As we decrease the number of training points n, so that d > n, there are infinitely many settings of the d parameters of β that satisfy the n linearly independent equalities, and gradient descent naturally chooses the one with minimum norm (even without regularization). This limits how bad the test error can be. Similarly, as we increase the number of training points, so that d < n, there are too many constraints for β to satisfy, and so it ends up primarily modeling the signal rather than the noise, and so generalizing well.
Rohin’s opinion: Basically what’s happening here is that at the interpolation threshold, the model is forced to memorize noise, and it has only one way of doing so, which need not generalize well. However, past the interpolation threshold, when the model is overparameterized, there are many models that successfully memorize noise, and gradient descent “correctly” chooses one with minimum norm. This fits into the broader story being told in other papers that what’s happening is that the data has noise and/or misspecification, and at the interpolation threshold it fits the noise in a way that doesn’t generalize, and after the interpolation threshold it fits the noise in a way that does generalize. Here that’s happening because gradient descent chooses the minimum norm estimator that fits the noise; perhaps something similar is happening with neural nets.
This explanation seems like it could explain double descent on model size and double descent on dataset size, but I don’t see how it would explain double descent on training time.

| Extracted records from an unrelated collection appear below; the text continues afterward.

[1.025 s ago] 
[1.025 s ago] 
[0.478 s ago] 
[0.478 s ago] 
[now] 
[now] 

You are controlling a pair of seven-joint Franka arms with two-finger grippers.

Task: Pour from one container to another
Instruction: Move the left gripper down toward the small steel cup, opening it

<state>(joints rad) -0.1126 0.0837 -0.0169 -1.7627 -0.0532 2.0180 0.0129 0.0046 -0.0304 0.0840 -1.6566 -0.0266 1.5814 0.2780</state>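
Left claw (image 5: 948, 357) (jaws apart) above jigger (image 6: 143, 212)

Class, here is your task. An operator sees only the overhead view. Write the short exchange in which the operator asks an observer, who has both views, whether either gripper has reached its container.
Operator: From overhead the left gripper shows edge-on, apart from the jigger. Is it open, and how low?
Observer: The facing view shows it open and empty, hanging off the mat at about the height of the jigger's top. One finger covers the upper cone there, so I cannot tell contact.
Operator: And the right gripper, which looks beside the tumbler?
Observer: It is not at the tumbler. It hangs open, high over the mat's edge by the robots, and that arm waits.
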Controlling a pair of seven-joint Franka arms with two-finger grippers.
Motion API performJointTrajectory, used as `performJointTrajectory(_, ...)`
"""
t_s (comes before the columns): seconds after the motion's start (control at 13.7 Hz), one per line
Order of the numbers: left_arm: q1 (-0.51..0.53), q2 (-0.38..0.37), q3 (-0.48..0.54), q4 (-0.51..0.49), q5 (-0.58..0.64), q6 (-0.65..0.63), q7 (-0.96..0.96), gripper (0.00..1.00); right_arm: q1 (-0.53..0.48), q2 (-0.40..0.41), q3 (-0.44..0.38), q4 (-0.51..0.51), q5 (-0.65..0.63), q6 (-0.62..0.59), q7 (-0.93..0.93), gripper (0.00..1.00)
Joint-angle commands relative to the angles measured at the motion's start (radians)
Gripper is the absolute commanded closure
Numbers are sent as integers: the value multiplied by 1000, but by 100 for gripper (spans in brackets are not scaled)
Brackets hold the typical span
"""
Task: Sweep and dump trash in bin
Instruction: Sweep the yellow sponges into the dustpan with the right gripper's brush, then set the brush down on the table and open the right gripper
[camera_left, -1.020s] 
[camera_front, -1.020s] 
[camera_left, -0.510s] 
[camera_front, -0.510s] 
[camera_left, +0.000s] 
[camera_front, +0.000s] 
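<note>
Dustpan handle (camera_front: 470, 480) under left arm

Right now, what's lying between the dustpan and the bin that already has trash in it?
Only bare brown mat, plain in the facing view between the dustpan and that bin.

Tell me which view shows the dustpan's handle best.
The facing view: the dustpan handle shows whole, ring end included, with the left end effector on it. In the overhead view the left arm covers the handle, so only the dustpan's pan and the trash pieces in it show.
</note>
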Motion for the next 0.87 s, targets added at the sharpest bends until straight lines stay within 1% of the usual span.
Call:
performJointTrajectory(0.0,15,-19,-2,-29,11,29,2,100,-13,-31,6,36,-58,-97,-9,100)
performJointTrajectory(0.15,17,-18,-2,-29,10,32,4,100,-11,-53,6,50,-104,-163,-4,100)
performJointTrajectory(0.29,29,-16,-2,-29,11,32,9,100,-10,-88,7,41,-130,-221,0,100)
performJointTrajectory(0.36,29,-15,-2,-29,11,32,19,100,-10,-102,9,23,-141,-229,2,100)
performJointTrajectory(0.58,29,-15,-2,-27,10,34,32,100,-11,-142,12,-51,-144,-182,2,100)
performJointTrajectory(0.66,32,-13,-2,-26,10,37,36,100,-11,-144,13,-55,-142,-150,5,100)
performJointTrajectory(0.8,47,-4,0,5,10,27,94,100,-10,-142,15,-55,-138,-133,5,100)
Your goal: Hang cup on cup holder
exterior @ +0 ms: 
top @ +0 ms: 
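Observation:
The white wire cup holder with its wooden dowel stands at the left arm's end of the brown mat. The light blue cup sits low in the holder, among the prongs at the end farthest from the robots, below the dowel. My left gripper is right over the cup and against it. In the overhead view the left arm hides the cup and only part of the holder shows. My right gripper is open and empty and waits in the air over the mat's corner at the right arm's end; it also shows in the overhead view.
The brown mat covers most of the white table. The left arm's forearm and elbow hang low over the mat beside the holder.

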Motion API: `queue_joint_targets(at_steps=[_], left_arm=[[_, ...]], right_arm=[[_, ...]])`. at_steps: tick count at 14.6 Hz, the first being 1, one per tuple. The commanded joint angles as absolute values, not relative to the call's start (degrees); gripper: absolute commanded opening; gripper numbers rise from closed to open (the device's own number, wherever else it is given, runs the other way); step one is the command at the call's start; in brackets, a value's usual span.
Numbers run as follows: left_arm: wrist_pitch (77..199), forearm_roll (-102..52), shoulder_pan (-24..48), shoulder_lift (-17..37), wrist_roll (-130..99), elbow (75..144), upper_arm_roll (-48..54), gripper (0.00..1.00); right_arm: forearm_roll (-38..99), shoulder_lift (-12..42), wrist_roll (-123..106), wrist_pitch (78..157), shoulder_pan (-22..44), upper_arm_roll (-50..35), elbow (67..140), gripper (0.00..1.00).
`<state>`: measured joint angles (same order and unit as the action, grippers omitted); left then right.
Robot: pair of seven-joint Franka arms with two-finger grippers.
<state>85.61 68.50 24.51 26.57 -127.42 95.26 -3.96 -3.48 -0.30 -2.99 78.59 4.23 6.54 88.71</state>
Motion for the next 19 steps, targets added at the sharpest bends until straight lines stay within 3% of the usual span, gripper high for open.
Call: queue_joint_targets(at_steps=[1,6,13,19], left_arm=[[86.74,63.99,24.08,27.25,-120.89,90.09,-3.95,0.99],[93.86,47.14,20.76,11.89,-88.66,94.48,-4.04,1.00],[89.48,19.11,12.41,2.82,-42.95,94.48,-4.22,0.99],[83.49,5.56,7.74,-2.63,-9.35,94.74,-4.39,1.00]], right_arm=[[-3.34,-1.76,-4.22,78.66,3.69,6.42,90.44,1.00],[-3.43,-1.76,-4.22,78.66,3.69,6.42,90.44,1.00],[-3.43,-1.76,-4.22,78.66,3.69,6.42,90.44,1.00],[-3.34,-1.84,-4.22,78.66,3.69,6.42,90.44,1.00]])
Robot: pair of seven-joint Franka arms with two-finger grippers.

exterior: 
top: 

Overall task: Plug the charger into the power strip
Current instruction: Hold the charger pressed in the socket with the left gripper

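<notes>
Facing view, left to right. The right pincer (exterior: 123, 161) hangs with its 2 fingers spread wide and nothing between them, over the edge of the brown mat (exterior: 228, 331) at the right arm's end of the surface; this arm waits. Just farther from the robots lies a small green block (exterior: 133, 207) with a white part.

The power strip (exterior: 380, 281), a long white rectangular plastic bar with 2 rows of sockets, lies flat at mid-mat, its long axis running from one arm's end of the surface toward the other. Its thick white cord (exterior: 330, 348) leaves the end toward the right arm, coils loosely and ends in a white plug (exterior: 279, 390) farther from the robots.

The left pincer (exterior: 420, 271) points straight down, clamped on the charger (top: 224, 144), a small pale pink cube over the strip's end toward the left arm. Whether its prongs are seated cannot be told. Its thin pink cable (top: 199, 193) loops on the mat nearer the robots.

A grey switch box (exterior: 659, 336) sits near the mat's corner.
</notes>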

This would imply that gradient descent on neural nets first has to memorize noise in one particular way, and then further training “fixes” the weights to memorize noise in a different way that generalizes better. While I can’t rule it out, this seems rather implausible to me. (Note that regularization is not such an explanation, because regularization applies throughout training, and doesn’t “come into effect” after the interpolation threshold.)